◆ PROMPT
Copy each line below exactly and leave the pictures out.

DATA SHOWN below:

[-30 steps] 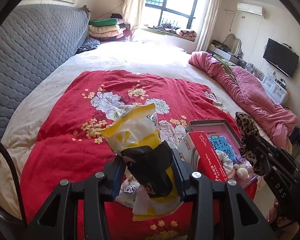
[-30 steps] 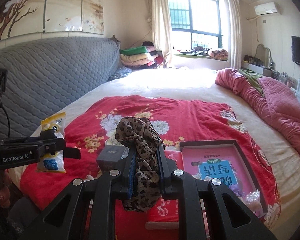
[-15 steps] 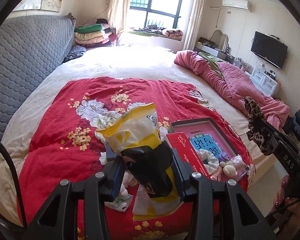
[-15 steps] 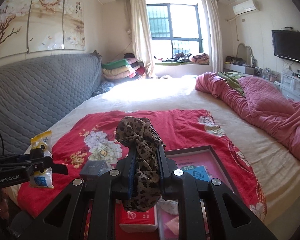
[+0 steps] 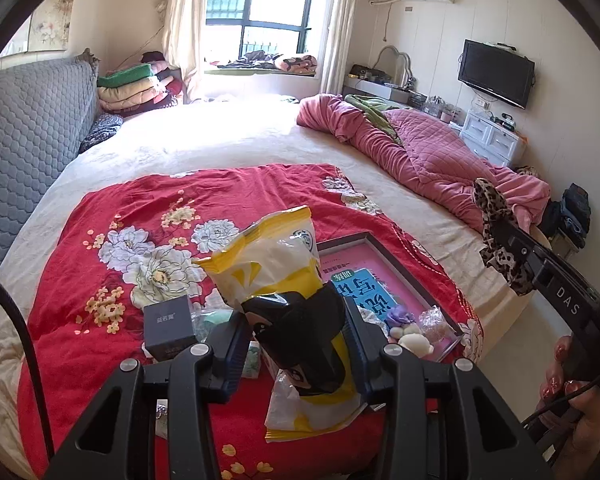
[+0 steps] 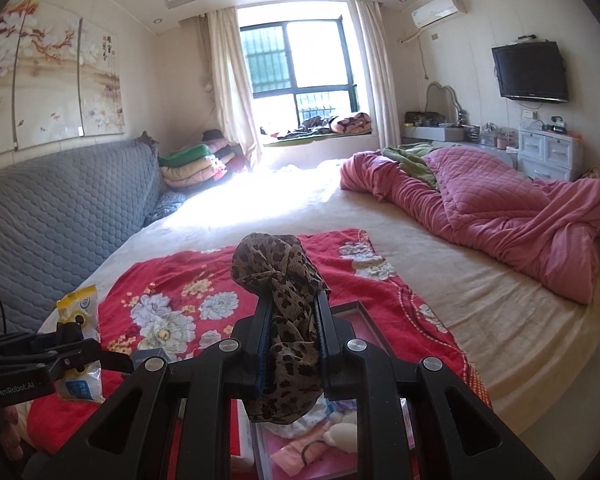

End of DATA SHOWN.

◆ WRITTEN ANSWER
[-30 steps] 
[-30 steps] 
[-15 steps] 
[-15 steps] 
[+0 steps] 
[+0 steps] 

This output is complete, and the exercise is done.